When I was in my early 20s, I was training (running, skipping rope, foot work drills) a lot and developed bad knee pain. It was so bad to the point I had to stop skipping rope and running, and I had to take long breaks from training altogether. I eventually went to see a specialist and after some tests, his solution for me was to stop working out. It was one of the craziest things I've heard. This MD literally told me, a young man in my early 20s, to just stop working out. No rehab exercises, no treatment options, nothing. This guy looked like he never set foot in a gym in his life, and he told me that people who work out just have knee pain so I should stop working out if my knees hurts. Incredulously I asked, "So I can't work out for the rest of my life?" And he just shrugged and said, "Yeah."
I obviously didn't believe him so I did my own research. I went to some exercise forum and on a thread about knee pain, a guy in his 40s said he solved his chronic knee pain by doing squats. I started to do squats and my knee pain went away. I continued training and my knee pain only came back when I stopped squatting. Now I don't have any knee pain even though I don't squat. I concluded the doctor I saw was a hack and just because someone went to med school doesn't mean they're right.

One of my friends, who's a former nurse, had a similar experience where she started to show symptoms of lyme disease and asked doctors about it. The doctors told her she was being paranoid and that she was fine. She went to five different doctors until she found one who took her seriously and treated her. She did have lyme and because she wasn't able to get it treated right away, it already did permanent damage to her and she now lives with its effects. If she believed the first several doctors she went to and didn't get it treated, she would have been worse off.

Another example was my mom who had respiratory symptoms and the first doctor told her to just clean her room more lol. My mom is an obsessive cleaner so this didn't make sense. She ignored it for awhile and then went to a different doctor and they ran tests and found that she had a serious lung infection. The new doctor freaked out because if she didn't get it treated, she could've died. The first doctor almost let my mom die by being a useless hack.

I've also seen psychiatric doctors who were total hacks.

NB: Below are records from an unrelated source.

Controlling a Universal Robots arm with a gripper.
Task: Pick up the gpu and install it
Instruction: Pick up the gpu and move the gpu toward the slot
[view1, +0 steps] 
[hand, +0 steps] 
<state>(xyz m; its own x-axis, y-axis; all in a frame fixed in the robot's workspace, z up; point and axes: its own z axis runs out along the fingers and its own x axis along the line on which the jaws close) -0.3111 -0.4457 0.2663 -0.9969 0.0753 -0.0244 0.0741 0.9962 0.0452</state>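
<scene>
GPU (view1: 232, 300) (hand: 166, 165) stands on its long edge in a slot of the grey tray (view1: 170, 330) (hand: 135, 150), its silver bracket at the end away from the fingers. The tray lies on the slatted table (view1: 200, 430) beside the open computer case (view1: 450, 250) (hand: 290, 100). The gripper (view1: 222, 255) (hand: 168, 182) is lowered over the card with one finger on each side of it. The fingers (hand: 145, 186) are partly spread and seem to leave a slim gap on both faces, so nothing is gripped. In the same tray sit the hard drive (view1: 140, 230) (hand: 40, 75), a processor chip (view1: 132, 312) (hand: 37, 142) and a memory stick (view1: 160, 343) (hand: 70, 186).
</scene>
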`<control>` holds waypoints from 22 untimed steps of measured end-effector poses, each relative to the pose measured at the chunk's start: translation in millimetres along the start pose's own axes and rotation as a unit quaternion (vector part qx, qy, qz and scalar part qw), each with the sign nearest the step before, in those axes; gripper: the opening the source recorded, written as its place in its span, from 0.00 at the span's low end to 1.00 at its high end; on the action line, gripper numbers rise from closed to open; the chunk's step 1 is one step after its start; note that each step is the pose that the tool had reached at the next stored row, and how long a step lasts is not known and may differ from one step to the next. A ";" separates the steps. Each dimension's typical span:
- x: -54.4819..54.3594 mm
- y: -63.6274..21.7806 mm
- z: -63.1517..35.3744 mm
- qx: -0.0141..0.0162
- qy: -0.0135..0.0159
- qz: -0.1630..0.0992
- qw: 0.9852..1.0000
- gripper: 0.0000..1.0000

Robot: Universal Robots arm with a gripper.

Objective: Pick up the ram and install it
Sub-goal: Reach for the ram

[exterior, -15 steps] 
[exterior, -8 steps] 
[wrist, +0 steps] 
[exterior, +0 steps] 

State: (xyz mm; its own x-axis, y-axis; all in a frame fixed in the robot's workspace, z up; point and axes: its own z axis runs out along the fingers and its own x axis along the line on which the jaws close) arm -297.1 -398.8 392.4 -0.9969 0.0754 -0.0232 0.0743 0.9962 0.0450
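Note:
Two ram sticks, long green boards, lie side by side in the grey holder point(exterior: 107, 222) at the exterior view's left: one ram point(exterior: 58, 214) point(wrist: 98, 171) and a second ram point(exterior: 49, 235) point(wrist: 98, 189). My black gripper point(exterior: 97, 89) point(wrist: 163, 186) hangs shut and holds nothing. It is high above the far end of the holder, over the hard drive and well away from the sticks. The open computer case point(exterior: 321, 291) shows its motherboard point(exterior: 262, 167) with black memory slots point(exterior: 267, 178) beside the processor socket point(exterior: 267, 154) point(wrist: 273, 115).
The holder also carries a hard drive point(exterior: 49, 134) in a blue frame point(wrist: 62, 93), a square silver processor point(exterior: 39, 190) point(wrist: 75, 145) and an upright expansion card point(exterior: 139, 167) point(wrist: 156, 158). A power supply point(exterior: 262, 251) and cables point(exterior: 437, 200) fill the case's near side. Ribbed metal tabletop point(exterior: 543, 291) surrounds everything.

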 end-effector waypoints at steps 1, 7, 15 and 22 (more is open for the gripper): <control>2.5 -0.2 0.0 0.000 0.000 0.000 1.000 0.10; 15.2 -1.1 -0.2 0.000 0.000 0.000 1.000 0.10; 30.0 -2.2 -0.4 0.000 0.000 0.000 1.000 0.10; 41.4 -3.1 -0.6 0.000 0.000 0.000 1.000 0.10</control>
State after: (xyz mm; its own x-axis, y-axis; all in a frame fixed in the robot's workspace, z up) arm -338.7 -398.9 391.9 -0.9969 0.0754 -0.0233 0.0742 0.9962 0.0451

Finding a good doctor is like anything else; you have to sift through a lot of shit from my experience. It makes me trust them less. Even my current doctor I'm seeing for my herniated disk is keeps trying to push pills and injections on me (also brought up surgery which I definitely don't think I should get) while my physical therapist is actually helping me to recover. I don't think my doctor is necessarily a hack, but he is obviously trying to get me to do stuff that makes him more money.
 
Doctors are wrong all the time. But for shit like your knee pain, unless you need surgery, the doctor is really only good for a physical therapy referral unless they specialize in sports medicine.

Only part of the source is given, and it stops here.